Bank of Holly Springs

Close to Nowhere

Dill pickles and peanut butter

I have a big bowl of chicken salad in my refrigerator. It’s a big bowl because I can’t learn to cook for just me and son Kris – especially since Kris usually won’t eat leftovers.

I rarely make chicken salad without thinking about the late Dr. Al Hale, a well-loved dentist who owned Grey Gables and had a fantastic collection of Sevres porcelain.

One Pilgrimage, many years ago, Dr. Hale gave me his chicken salad recipe to put in the Pilgrimage edition of the paper. The one thing that was definite was the chicken. For true Southern chicken salad you only used the breast. He often included fruit – grapes or apples, and walnuts. I wish I could find his recipe. Using that recipe, my chicken salad was great. The big bowl in my refrigerator is good though.

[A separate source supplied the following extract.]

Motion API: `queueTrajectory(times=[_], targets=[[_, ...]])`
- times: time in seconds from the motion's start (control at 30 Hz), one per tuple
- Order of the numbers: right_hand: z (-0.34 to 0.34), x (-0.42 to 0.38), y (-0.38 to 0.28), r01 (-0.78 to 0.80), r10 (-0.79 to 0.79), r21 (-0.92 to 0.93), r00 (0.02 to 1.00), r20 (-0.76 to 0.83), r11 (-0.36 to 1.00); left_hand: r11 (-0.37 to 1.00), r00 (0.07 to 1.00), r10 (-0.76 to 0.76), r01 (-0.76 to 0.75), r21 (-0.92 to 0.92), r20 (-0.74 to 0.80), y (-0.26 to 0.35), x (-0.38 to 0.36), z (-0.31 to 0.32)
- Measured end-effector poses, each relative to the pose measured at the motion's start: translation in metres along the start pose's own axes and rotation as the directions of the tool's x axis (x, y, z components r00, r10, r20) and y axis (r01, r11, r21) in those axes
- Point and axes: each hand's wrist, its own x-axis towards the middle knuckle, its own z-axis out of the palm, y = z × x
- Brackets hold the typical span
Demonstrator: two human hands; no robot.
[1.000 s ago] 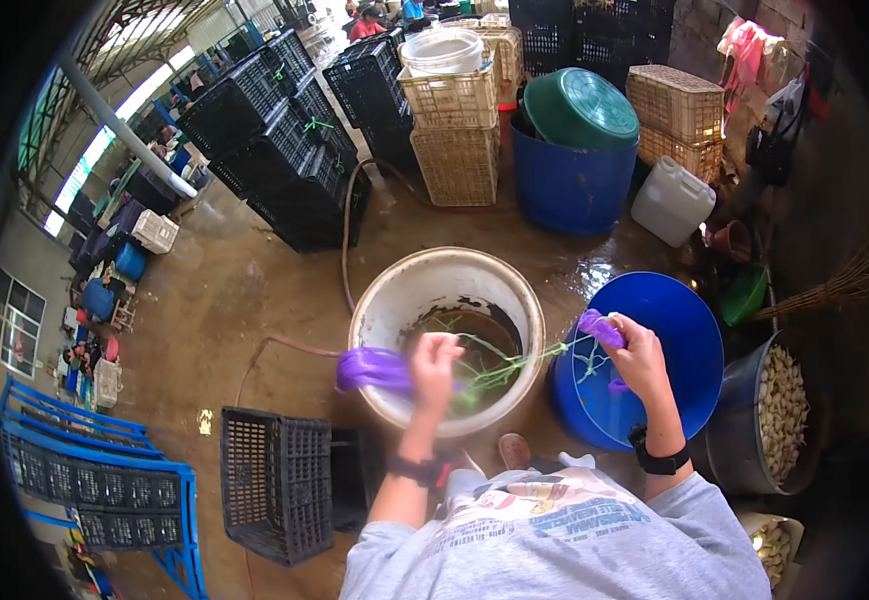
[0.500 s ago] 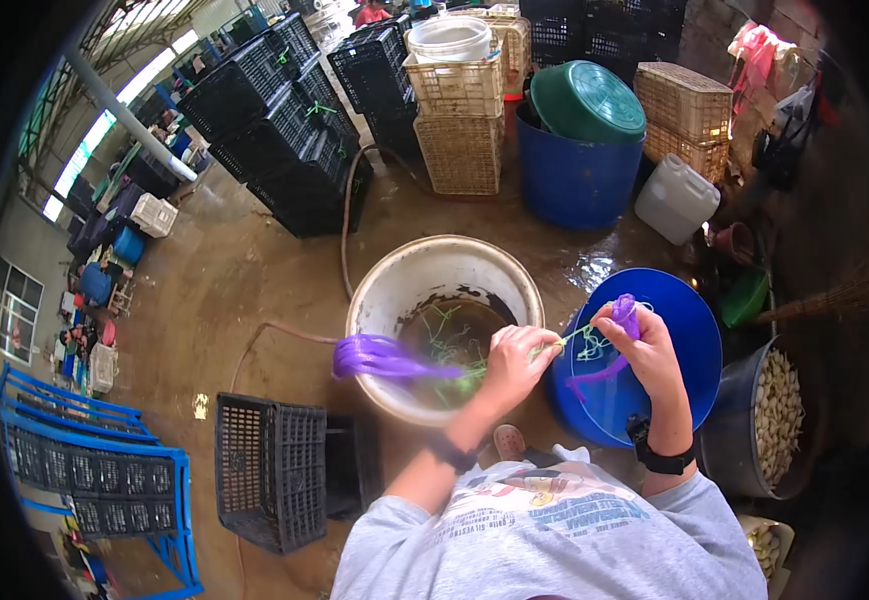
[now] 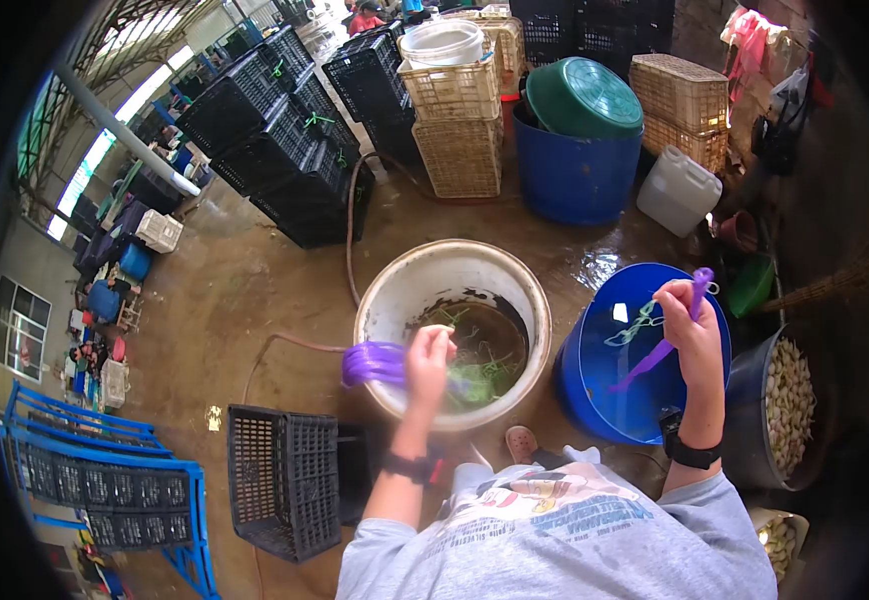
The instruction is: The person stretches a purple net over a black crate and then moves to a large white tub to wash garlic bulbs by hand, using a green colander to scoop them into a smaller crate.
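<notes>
Over the blue basin [image 3: 645, 430], my right hand [image 3: 693, 325] is closed around a strip of purple mesh netting [image 3: 650, 362]. One end sticks up above the fist and the other trails down over the basin. Pale green string [image 3: 638, 326] dangles beside that hand. My left hand [image 3: 429, 362], somewhat blurred, is above the white tub [image 3: 455, 252] with its fingers curled together; what they hold, if anything, cannot be made out. Just left of it, a bundle of purple mesh netting [image 3: 373, 364] hangs over the tub's rim. Green string scraps [image 3: 490, 375] lie inside the tub.
A black crate [image 3: 285, 480] stands at left on the wet floor. A bin of pale bulbs [image 3: 790, 405] is at right. Behind stand stacked black crates [image 3: 295, 150], a blue barrel [image 3: 575, 175] and a white jerrycan [image 3: 680, 190]. A hose [image 3: 355, 210] runs past the tub.
My hands have moved apart: the left went left over the tub towards the purple bundle, the right went right with its netting. The green string no longer stretches between them.
</notes>
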Motion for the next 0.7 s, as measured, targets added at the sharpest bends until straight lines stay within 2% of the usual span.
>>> queueTrajectory(times=[0.03, 0.1, 0.13, 0.17, 0.2, 0.23, 0.27, 0.3, 0.4, 0.47, 0.5, 0.53, 0.57, 0.6, 0.63, 0.67, 0.7], targets=[[0.004, 0.001, 0.002, 0.092, -0.092, -0.147, 0.996, 0.005, 0.985, 0.898, 0.979, 0.184, -0.205, 0.390, 0.090, 0.003, 0.002, -0.007], [0.026, 0.005, 0.010, 0.273, -0.268, -0.414, 0.961, 0.072, 0.868, 0.623, 0.915, 0.389, -0.349, 0.700, 0.111, 0.030, -0.006, -0.003], [0.040, 0.004, 0.017, 0.370, -0.301, -0.476, 0.928, 0.218, 0.798, 0.713, 0.903, 0.361, -0.427, 0.556, 0.231, 0.042, -0.005, 0.000], [0.056, -0.002, 0.023, 0.353, -0.236, -0.472, 0.928, 0.289, 0.808, 0.862, 0.887, 0.302, -0.411, 0.296, 0.350, 0.066, -0.006, 0.002], [0.071, -0.009, 0.021, 0.271, -0.044, -0.528, 0.914, 0.402, 0.805, 0.936, 0.868, 0.284, -0.343, 0.080, 0.407, 0.071, -0.013, 0.012], [0.088, -0.014, 0.032, 0.393, -0.164, -0.424, 0.861, 0.481, 0.816, 0.944, 0.837, 0.284, -0.329, 0.015, 0.468, 0.080, -0.020, 0.016], [0.099, -0.018, 0.033, 0.351, -0.049, -0.455, 0.831, 0.553, 0.819, 0.963, 0.842, 0.266, -0.254, -0.089, 0.470, 0.087, -0.026, 0.018], [0.108, -0.019, 0.031, 0.392, 0.011, -0.468, 0.757, 0.653, 0.792, 0.965, 0.840, 0.252, -0.177, -0.195, 0.481, 0.090, -0.031, 0.018], [0.121, -0.014, 0.034, 0.498, 0.073, -0.475, 0.631, 0.773, 0.726, 0.955, 0.848, 0.297, -0.274, -0.116, 0.439, 0.082, -0.044, -0.005], [0.128, -0.011, 0.045, 0.553, 0.070, -0.434, 0.558, 0.827, 0.711, 0.972, 0.862, 0.232, -0.219, -0.081, 0.451, 0.074, -0.056, -0.023], [0.134, -0.011, 0.049, 0.554, 0.145, -0.447, 0.503, 0.852, 0.702, 0.980, 0.867, 0.199, -0.191, -0.063, 0.456, 0.069, -0.063, -0.032], [0.144, -0.014, 0.052, 0.549, 0.174, -0.426, 0.451, 0.875, 0.719, 0.976, 0.893, 0.217, -0.210, -0.061, 0.395, 0.067, -0.071, -0.039], [0.154, -0.017, 0.054, 0.540, 0.206, -0.415, 0.405, 0.891, 0.732, 0.988, 0.950, 0.060, -0.013, -0.153, 0.305, 0.065, -0.082, -0.047], [0.165, -0.017, 0.059, 0.546, 0.183, -0.380, 0.381, 0.906, 0.747, 0.948, 0.963, -0.109, 0.175, -0.265, 0.246, 0.064, -0.093, -0.053], [0.175, -0.019, 0.064, 0.541, 0.164, -0.359, 0.376, 0.912, 0.761, 0.879, 0.928, -0.336, 0.371, -0.298, 0.162, 0.065, -0.102, -0.063], [0.189, -0.022, 0.055, 0.479, 0.204, -0.413, 0.429, 0.880, 0.775, 0.904, 0.950, -0.313, 0.291, -0.315, -0.021, 0.054, -0.112, -0.072], [0.199, -0.024, 0.078, 0.540, -0.046, -0.245, 0.469, 0.882, 0.806, 0.868, 0.898, -0.389, 0.282, -0.409, -0.205, 0.035, -0.128, -0.083]])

Summertime food is always good. Tomato sandwiches are probably the best thing, but there’s fried okra and squash cooked many different ways, and cantaloupe and watermelon and peaches.

Squash is such a versatile vegetable. One of my favorite ways to cook and eat squash is something I call primavera. Cook a large amount of yellow squash (or whatever suits your fancy) with onions in butter and chicken stock. Put lots of garlic in there too. Just as the squash is tender, I like to chop up tomatoes and stir them in just until they’re warm. Spinach is good mixed in also.

You should have a buttery, garlicy, sauce in the pot. Cook some pasta (I like angel hair, but again, your preference) and put the squash on top of the pasta and eat until you’re sick. At least, that’s what I do.

And I have to share one more recipe. This has been circulating on Facebook the past week or so. I’ve been eating it since I was born, I guess.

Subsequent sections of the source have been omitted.